ACTION ITEM:
Beginning with the line below that contains "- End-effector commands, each" and ending with the line that contains "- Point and", copy every line exactly. Copy nothing else.

Entries taken from a collection:

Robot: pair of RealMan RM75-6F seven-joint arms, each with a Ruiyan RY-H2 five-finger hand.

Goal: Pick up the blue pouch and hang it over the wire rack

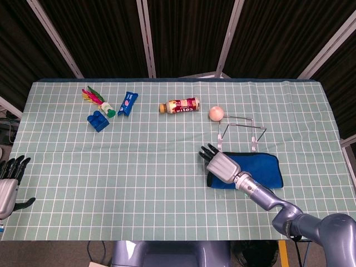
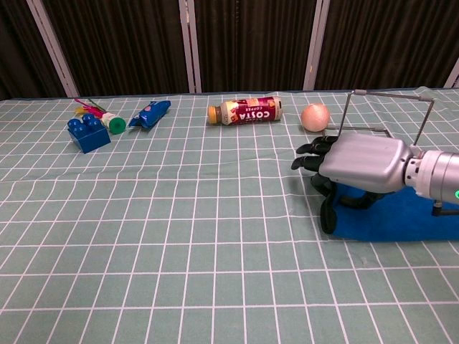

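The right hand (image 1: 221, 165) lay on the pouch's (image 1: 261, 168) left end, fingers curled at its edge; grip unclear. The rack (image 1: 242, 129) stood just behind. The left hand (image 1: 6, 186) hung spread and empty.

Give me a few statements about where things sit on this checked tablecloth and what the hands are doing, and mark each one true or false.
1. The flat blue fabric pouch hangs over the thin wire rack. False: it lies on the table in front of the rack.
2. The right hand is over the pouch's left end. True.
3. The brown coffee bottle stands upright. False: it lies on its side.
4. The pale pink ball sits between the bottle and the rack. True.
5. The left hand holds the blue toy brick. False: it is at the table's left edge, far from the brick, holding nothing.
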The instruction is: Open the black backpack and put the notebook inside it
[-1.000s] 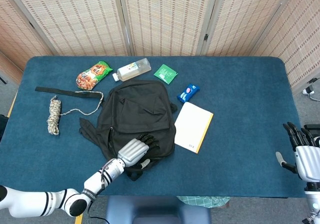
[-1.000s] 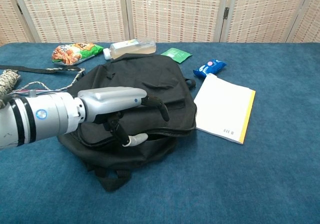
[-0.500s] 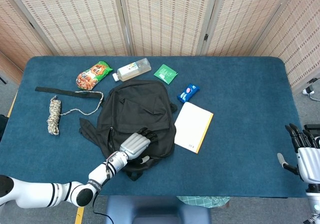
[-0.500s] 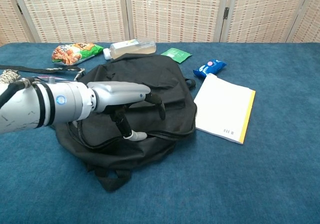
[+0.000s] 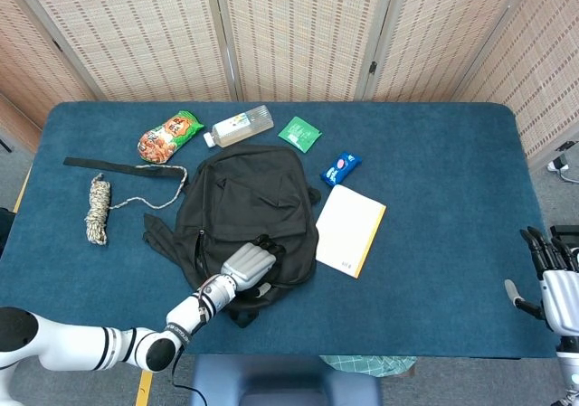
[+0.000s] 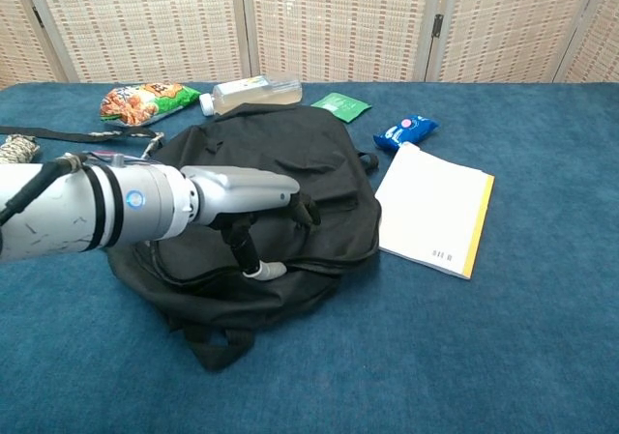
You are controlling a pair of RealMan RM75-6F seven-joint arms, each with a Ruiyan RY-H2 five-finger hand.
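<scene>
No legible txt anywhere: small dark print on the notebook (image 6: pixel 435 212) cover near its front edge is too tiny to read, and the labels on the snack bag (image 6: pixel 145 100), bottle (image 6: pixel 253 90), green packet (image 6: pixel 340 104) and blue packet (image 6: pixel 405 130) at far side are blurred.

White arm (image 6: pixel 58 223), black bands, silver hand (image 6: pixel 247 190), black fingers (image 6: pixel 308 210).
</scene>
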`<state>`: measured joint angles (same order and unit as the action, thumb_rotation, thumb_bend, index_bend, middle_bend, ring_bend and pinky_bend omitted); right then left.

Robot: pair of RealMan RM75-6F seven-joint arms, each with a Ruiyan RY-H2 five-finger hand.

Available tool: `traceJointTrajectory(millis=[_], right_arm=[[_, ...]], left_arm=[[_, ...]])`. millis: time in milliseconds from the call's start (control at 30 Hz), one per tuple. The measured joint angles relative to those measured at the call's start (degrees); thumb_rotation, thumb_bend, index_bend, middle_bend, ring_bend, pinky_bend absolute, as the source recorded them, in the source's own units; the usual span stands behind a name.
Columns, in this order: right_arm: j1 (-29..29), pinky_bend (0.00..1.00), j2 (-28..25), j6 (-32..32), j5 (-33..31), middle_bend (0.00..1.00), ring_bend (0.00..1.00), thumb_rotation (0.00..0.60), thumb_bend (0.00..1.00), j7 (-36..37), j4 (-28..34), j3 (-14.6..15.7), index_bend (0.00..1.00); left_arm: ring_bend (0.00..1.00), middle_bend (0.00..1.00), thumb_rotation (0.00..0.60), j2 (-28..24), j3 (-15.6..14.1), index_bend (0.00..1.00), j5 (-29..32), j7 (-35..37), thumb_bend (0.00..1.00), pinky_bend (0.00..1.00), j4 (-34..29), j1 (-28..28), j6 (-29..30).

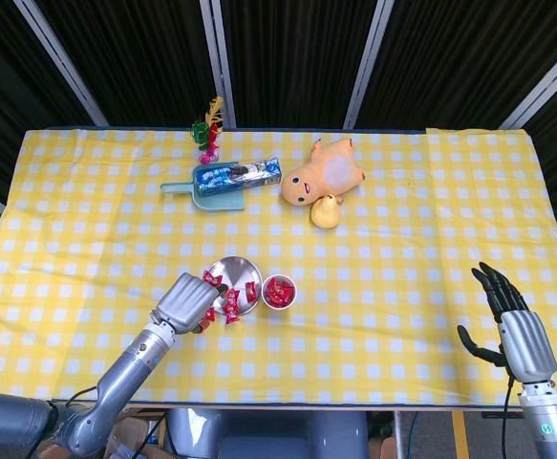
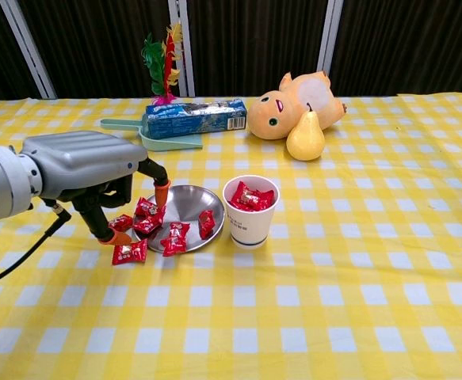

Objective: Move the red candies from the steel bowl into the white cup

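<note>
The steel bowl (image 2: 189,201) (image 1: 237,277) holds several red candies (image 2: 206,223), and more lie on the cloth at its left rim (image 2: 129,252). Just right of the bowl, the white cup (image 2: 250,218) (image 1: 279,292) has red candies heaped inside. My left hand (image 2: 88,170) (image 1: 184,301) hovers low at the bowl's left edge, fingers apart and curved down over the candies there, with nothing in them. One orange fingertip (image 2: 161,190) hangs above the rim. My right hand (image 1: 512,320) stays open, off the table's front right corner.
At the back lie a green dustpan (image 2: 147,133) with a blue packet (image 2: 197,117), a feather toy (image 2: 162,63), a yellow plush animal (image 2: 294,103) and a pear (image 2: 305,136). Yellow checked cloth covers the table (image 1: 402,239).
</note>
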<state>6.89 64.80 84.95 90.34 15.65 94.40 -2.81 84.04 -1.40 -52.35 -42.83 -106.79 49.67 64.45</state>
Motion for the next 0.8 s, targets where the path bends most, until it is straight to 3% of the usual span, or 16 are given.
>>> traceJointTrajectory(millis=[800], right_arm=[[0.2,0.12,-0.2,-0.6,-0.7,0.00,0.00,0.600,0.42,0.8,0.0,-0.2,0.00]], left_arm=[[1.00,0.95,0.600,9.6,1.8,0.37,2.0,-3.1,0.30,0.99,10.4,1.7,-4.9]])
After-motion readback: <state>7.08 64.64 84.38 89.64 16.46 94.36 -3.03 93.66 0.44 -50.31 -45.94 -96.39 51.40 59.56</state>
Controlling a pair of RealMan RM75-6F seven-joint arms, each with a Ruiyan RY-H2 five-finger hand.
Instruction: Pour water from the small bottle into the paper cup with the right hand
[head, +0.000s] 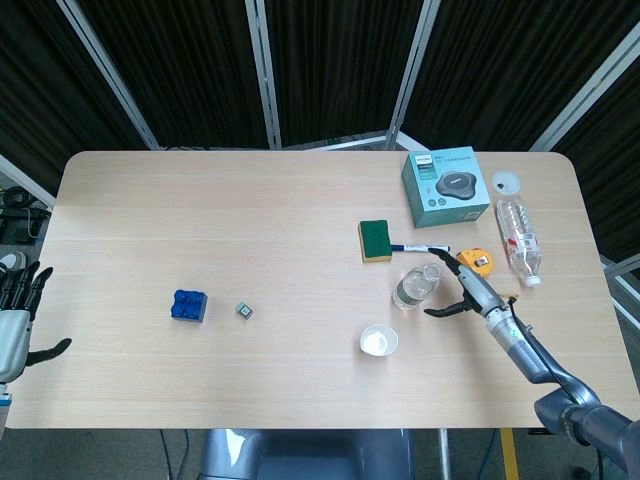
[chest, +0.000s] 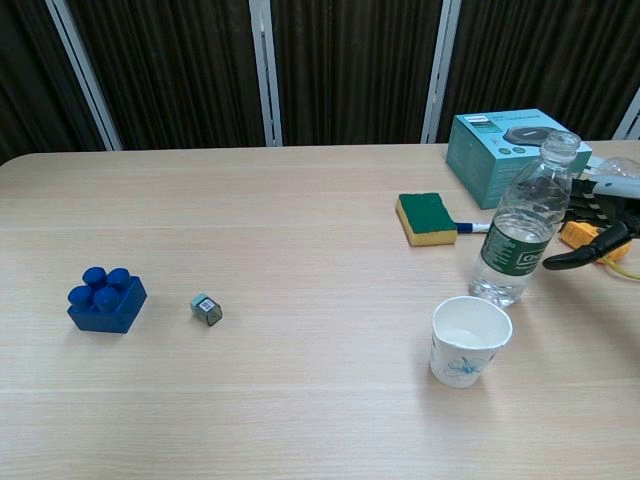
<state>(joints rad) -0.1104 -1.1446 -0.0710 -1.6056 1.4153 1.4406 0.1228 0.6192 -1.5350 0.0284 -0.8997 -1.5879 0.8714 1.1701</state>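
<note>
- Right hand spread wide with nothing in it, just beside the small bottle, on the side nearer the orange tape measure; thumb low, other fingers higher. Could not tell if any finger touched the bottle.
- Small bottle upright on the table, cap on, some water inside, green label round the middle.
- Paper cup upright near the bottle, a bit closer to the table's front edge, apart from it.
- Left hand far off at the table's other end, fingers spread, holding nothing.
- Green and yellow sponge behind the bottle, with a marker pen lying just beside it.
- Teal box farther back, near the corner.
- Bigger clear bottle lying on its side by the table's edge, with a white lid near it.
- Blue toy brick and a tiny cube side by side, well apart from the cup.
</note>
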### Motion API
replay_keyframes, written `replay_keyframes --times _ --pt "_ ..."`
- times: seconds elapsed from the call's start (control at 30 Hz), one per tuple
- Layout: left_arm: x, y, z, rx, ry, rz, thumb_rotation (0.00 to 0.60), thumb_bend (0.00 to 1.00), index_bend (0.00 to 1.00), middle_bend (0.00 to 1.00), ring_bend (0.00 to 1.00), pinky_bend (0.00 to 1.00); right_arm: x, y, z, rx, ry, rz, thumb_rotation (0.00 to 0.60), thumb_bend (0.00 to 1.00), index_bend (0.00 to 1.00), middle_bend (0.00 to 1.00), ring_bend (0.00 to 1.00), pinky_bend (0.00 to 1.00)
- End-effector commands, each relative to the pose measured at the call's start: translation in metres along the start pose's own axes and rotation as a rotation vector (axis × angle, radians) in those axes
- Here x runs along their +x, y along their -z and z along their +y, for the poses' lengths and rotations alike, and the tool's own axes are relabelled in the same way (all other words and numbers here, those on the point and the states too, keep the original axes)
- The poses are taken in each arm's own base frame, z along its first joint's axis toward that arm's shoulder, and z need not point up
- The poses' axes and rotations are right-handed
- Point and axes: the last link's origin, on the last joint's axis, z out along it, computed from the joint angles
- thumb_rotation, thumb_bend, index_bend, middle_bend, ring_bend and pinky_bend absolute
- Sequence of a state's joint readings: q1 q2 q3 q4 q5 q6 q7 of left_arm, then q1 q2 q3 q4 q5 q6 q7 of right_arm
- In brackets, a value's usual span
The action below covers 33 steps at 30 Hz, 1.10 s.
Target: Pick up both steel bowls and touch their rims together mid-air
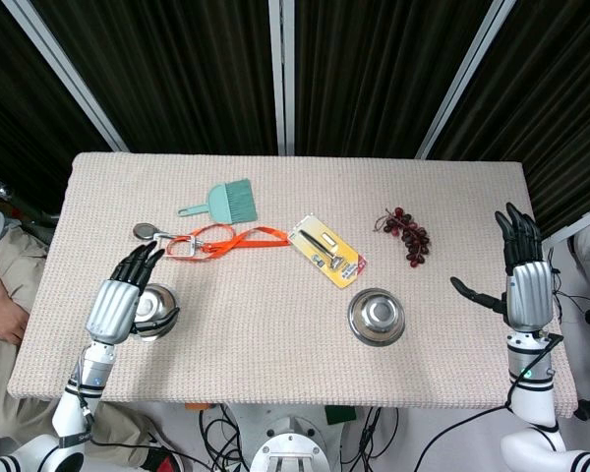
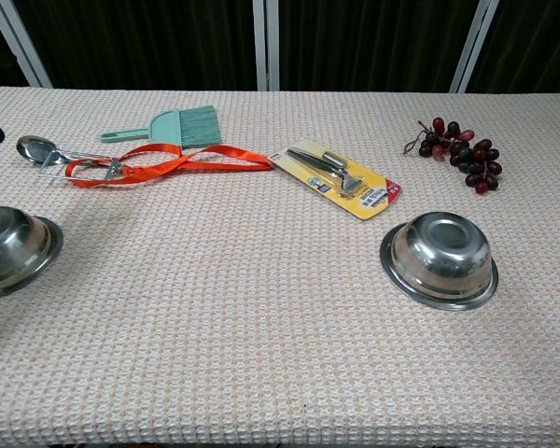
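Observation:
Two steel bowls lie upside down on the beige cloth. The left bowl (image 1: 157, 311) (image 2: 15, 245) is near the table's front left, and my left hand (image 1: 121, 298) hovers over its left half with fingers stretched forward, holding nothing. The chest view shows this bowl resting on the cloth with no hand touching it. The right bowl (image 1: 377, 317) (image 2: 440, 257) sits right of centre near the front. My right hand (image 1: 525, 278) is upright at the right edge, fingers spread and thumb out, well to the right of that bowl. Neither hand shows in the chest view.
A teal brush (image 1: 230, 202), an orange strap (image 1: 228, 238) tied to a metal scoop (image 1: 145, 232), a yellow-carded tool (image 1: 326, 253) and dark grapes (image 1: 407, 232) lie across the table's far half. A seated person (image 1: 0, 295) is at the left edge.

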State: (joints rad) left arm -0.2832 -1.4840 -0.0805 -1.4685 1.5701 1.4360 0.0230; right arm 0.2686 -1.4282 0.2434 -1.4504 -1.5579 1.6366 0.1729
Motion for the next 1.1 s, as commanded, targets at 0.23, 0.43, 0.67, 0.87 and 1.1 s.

SOLUTION FOR THIS PROBLEM:
- End-effector commands, each relative to the pose measured at the call's start: translation in metres along the start pose's own axes and rotation as a rotation vector (axis × angle, radians) in those axes
- Here x runs along their +x, y along their -z and z along their +y, for the poses' lengths and rotations alike, and the tool's own axes are relabelled in the same way (all other words and numbers here, those on the point and the states too, keep the original axes)
- The poses are taken in each arm's own base frame, z along its first joint's axis toward that arm's shoulder, and z need not point up
- The poses' axes and rotations are right-handed
- Point and axes: the last link's origin, on the last joint's axis, z out along it, computed from the joint angles

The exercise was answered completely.